Либо же мы рубим дальше, удаляя ещё и главы, связанные с излечением Алекса. Алекс-Иисус доходит до самоубийства и прыгает из окна. Всё. Герой не выдержал битвы с этим миром и сдался. Антиутопия получилась, все идеи доказаны, расходимся, друзья. Но ведь это уже совсем бред — вырезать по своему желанию из романа сорок страниц.

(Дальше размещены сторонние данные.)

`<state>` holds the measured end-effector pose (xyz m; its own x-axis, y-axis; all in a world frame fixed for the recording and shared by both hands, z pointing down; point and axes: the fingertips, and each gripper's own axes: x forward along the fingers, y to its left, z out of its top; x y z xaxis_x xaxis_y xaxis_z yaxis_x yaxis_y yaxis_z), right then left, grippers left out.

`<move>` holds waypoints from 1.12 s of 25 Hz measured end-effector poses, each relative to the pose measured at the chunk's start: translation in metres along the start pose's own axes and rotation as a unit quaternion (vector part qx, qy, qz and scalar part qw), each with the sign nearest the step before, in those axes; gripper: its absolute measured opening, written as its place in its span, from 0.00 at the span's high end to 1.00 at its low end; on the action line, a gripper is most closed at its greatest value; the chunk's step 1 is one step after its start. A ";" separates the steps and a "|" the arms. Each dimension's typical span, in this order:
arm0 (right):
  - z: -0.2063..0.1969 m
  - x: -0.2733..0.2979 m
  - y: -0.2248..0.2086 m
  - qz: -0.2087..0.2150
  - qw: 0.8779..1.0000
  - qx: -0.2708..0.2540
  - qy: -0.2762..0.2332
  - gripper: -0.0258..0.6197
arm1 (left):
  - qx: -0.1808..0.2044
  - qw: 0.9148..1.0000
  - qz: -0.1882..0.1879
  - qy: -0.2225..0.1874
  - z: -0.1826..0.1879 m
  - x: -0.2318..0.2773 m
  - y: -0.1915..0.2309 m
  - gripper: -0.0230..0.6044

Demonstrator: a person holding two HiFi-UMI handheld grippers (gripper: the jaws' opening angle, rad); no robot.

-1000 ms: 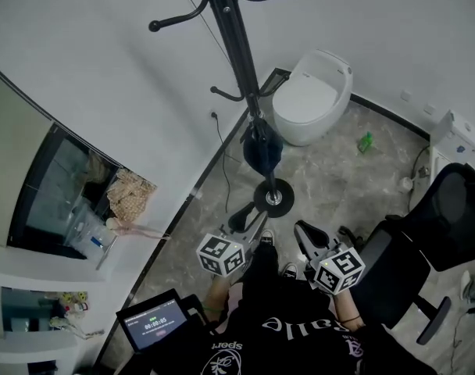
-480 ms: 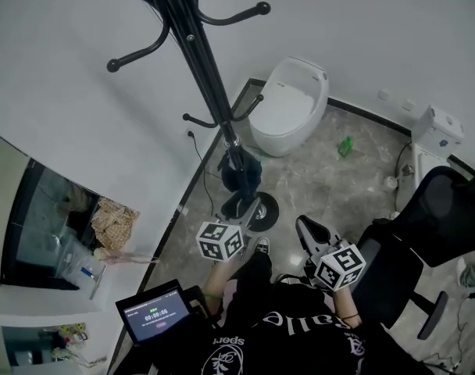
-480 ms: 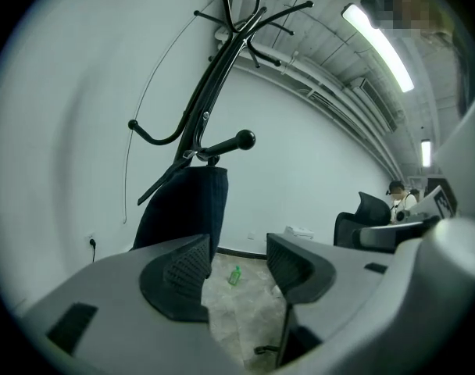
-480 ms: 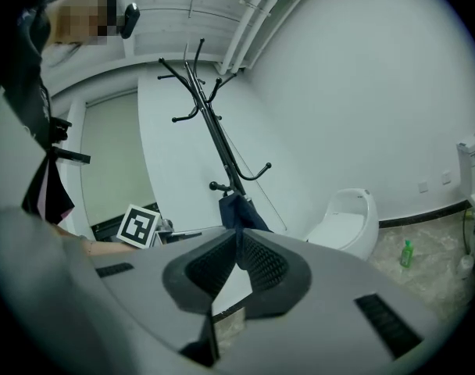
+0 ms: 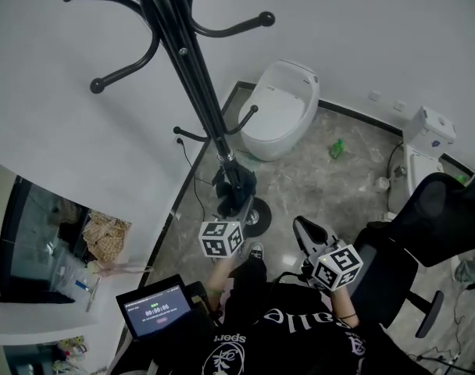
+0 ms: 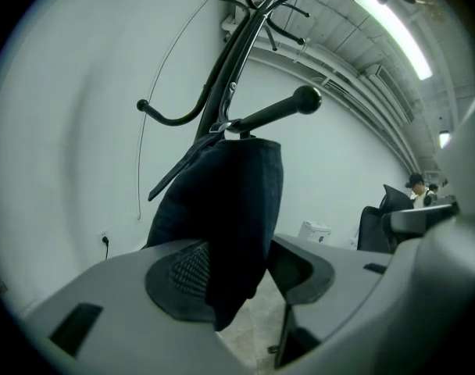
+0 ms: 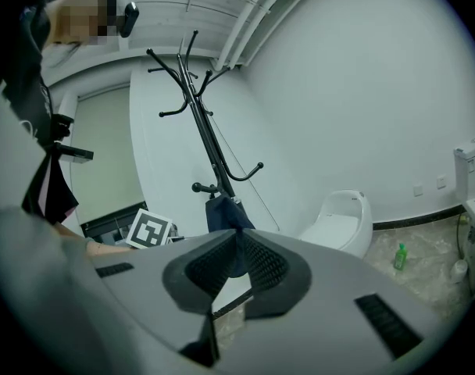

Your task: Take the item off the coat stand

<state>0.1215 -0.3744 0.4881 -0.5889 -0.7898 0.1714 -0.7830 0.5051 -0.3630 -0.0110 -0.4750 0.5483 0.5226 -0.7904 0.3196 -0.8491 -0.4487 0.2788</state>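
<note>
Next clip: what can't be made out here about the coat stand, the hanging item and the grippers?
Dark item: its kind; the head view shows it small, partly behind the coat stand pole.
Left gripper: jaws have just been opening, item between them; contact unclear, fabric overlaps one pad in its view.
Tablet screen: its text is too small to read in the head view.

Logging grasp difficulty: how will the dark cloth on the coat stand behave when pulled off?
Probably floppy: the cloth hangs in soft folds from a hook. Likely light, as that thin hook carries it. A sideways tug might rock the stand, a slim pole on a small base.
</note>
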 end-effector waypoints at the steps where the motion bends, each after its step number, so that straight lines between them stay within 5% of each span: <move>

Но тогда общая схема романа вообще кажется совершенно бредовой. Есть Алекс, осознанно выбирающий зло. Ему очень нравится делать злые поступки, он хочет заниматься этим безнаказанно. Но государство заставляет его быть добрым и даже не защищаться. Тогда злой мир доводит его до самоубийства. Он лечится и возвращается в этот мир, чтобы снова творить зло. А потом вдруг становится добрым! Это же самый настоящий бред, и никак иначе это не назвать. Речь даже не о том, какие ценности проповедуются в книге, а о том, что она, словно неадекватная, мечется от одной крайности к другой.
Таким образом, мы не можем читать «Заводной апельсин» без каких-либо глав. Чтобы понять задумку Бёрджесса, нам они принципиально важны. Но в них Бёрджесс сдаётся перед поставленной задачей. Понятно, что типичная для антиутопий структура противостояния героя окружающему его миру могла показаться Бёрджессу неинтересной. Гораздо занятнее посмотреть на проблему изнутри. Но такая структура книги не даёт реализоваться идеям гуманизма в том или ином виде. И в результате выходит, что «Заводной апельсин» — хорошая, оригинальная, бодрая книга, но неудачная. Она не то что не решает поставленную проблему, она и не пытается её решить, а просто отворачивается. Поэтому неудачная.